Generative AI Product Problems #2: Cost

LLMs are a great way to cut costs. But they're also an easy way to blow your budget.

Generative AI Product Problems #2: Cost

A picture’s worth 1,000 words. But how much is 1,000 words worth? Well, if GPT-4 generates them, then about $0.16.

It’s easy to think of AI as a way to cut costs, and it often is, but you have to do the math. $0.16 for 1,000 words doesn’t sound like much… until you multiply that cost over millions of tasks at enterprise scale.

There’s more than just the cost of generating outputs with LLMs. Whether you’re giving inputs to a model, generating images, or transcribing audio, there’s a price for everything.

So how do you do “the math”?

It comes down to return on investment. That’s rarely easy to measure, though.

Returns come in many forms—user retention, higher engagement, increased sales. Try to map these to a dollar value to justify your spend.
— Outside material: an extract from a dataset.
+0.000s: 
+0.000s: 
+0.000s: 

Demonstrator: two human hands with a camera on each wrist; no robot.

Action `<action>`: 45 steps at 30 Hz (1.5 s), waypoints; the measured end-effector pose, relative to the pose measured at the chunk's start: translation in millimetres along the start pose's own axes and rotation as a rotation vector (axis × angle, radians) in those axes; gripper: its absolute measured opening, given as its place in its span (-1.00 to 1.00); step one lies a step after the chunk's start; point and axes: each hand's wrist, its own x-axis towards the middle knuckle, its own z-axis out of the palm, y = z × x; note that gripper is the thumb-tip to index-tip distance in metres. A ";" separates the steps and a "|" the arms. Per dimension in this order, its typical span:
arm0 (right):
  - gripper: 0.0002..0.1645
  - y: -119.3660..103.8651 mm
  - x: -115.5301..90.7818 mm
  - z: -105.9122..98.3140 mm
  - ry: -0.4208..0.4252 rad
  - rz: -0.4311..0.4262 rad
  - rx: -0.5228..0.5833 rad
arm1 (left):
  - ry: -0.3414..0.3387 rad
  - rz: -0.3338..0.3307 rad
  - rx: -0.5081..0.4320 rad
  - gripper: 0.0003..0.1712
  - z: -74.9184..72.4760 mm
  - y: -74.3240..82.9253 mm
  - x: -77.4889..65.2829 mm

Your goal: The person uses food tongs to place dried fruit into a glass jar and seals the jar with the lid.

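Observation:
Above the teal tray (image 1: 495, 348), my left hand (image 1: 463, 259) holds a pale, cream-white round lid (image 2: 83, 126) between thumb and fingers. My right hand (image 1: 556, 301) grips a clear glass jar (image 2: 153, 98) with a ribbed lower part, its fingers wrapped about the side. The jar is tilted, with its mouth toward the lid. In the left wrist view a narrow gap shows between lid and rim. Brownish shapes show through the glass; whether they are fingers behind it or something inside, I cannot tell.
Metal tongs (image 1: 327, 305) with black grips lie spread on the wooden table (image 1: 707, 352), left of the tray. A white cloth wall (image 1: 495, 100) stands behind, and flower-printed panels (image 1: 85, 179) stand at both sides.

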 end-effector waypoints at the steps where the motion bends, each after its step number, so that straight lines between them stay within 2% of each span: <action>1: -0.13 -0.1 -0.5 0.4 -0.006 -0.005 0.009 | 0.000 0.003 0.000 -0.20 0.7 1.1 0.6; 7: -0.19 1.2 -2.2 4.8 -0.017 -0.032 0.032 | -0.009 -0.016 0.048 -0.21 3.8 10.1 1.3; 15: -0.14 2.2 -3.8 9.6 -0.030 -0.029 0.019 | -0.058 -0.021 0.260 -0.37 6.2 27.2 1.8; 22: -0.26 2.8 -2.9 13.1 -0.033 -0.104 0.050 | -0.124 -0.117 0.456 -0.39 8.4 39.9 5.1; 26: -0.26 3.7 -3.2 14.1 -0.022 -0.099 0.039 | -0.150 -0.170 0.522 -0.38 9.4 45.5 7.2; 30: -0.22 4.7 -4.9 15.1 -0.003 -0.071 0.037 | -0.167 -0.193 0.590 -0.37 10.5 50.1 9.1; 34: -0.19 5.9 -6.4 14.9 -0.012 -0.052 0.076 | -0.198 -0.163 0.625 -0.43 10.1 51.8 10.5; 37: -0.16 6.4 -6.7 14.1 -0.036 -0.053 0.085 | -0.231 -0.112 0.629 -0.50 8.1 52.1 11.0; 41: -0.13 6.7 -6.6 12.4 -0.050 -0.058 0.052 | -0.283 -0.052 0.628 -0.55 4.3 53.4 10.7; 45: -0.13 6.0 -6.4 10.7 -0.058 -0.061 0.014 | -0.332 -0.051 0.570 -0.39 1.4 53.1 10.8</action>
Investments can be tricky to measure, too. Every model’s pricing is different, and costs can be hard to predict. Revisit your historical data for the best estimates.

It’s not an all-or-nothing decision. Calculate the incremental ROI from making different tradeoffs. Could you swap in a different LLM or use a shorter context window? You just might achieve 90% of the quality for 10% of the cost.

At Context.ai, we’re building the analytics solution so you can calculate your LLM’s ROI: everything from estimating spend to measuring user value. To learn more, request a demo at context.ai/demo.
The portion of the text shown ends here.